◆ What the exercise asks
The answer must be the full listing, reproduced word for word.

◆ Provided data
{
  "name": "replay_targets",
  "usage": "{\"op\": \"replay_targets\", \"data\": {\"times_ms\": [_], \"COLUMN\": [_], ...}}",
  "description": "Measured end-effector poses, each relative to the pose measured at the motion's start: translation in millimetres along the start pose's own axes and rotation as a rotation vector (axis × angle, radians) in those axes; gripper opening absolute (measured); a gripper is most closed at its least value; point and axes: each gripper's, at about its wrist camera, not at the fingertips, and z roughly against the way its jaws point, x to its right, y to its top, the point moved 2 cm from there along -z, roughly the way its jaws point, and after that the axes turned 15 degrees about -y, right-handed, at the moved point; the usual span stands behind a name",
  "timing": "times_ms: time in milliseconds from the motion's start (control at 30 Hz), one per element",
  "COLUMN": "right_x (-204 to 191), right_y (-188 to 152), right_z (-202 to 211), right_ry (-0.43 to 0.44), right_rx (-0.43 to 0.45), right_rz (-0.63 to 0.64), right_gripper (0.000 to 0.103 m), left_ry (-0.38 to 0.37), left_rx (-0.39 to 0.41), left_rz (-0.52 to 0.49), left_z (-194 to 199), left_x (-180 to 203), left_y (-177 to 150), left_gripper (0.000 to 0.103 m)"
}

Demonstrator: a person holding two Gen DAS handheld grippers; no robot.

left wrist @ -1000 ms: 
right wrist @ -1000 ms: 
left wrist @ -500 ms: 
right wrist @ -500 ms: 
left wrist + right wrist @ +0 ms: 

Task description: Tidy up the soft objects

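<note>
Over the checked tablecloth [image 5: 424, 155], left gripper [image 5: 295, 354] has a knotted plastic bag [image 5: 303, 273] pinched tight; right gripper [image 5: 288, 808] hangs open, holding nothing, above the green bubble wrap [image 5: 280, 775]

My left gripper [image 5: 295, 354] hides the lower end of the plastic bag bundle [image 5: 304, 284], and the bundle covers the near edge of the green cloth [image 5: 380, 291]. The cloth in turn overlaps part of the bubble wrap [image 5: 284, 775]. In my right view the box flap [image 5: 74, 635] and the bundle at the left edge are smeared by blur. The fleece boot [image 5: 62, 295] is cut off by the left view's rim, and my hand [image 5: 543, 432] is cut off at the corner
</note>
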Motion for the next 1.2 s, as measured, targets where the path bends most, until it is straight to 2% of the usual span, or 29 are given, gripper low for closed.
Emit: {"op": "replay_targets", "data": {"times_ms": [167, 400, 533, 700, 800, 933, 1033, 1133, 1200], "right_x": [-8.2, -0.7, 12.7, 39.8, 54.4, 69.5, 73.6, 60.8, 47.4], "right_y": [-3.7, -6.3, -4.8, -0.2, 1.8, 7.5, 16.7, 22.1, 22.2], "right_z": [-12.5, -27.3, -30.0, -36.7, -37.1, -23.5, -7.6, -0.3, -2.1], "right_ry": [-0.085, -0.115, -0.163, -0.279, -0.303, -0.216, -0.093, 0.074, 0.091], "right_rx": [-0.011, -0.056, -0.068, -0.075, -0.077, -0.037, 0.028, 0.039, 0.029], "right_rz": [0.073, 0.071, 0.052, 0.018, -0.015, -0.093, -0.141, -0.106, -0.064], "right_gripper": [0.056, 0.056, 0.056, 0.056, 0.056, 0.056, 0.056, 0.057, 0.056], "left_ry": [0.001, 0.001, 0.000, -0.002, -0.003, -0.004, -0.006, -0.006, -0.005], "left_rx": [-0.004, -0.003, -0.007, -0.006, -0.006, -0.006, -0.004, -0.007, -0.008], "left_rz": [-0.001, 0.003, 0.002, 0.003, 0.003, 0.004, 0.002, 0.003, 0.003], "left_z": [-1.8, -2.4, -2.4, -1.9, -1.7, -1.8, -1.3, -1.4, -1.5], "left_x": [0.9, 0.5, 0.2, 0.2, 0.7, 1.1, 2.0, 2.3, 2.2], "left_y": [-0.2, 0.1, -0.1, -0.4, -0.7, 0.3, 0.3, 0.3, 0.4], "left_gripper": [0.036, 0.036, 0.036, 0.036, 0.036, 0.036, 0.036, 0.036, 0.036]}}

◆ Solution to this exercise
{
  "name": "replay_targets",
  "usage": "{\"op\": \"replay_targets\", \"data\": {\"times_ms\": [_], \"COLUMN\": [_], ...}}",
  "description": "Measured end-effector poses, each relative to the pose measured at the motion's start: translation in millimetres along the start pose's own axes and rotation as a rotation vector (axis × angle, radians) in those axes; gripper opening absolute (measured); a gripper is most closed at its least value; point and axes: each gripper's, at about its wrist camera, not at the fingertips, and z roughly against the way its jaws point, x to its right, y to its top, the point moved 2 cm from there along -z, roughly the way its jaws point, and after that the axes turned 15 degrees about -y, right-handed, at the moved point; the usual span stands behind a name",
  "timing": "times_ms: time in milliseconds from the motion's start (control at 30 Hz), one per element",
  "COLUMN": "right_x (-204 to 191), right_y (-188 to 152), right_z (-202 to 211), right_ry (-0.43 to 0.44), right_rx (-0.43 to 0.45), right_rz (-0.63 to 0.64), right_gripper (0.000 to 0.103 m), left_ry (-0.38 to 0.37), left_rx (-0.39 to 0.41), left_rz (-0.52 to 0.49), left_z (-194 to 199), left_x (-180 to 203), left_y (-177 to 150), left_gripper (0.000 to 0.103 m)"
}

Demonstrator: a person holding two Gen DAS handheld grippers; no robot.

left wrist @ -1000 ms: 
right wrist @ -1000 ms: 
left wrist @ -500 ms: 
right wrist @ -500 ms: 
left wrist + right wrist @ +0 ms: 

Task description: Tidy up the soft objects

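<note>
Over the checked tablecloth [image 5: 424, 155], left gripper [image 5: 295, 354] has a knotted plastic bag [image 5: 303, 273] pinched tight; right gripper [image 5: 288, 808] hangs open, holding nothing, above the green bubble wrap [image 5: 280, 775]

My left gripper [image 5: 295, 354] hides the lower end of the plastic bag bundle [image 5: 304, 284], and the bundle covers the near edge of the green cloth [image 5: 380, 291]. The cloth in turn overlaps part of the bubble wrap [image 5: 284, 775]. In my right view the box flap [image 5: 74, 635] and the bundle at the left edge are smeared by blur. The fleece boot [image 5: 62, 295] is cut off by the left view's rim, and my hand [image 5: 543, 432] is cut off at the corner
</note>
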Motion for the next 1.2 s, as measured, targets where the path bends most, until it is straight to 2% of the usual span, or 29 are given, gripper low for closed.
Emit: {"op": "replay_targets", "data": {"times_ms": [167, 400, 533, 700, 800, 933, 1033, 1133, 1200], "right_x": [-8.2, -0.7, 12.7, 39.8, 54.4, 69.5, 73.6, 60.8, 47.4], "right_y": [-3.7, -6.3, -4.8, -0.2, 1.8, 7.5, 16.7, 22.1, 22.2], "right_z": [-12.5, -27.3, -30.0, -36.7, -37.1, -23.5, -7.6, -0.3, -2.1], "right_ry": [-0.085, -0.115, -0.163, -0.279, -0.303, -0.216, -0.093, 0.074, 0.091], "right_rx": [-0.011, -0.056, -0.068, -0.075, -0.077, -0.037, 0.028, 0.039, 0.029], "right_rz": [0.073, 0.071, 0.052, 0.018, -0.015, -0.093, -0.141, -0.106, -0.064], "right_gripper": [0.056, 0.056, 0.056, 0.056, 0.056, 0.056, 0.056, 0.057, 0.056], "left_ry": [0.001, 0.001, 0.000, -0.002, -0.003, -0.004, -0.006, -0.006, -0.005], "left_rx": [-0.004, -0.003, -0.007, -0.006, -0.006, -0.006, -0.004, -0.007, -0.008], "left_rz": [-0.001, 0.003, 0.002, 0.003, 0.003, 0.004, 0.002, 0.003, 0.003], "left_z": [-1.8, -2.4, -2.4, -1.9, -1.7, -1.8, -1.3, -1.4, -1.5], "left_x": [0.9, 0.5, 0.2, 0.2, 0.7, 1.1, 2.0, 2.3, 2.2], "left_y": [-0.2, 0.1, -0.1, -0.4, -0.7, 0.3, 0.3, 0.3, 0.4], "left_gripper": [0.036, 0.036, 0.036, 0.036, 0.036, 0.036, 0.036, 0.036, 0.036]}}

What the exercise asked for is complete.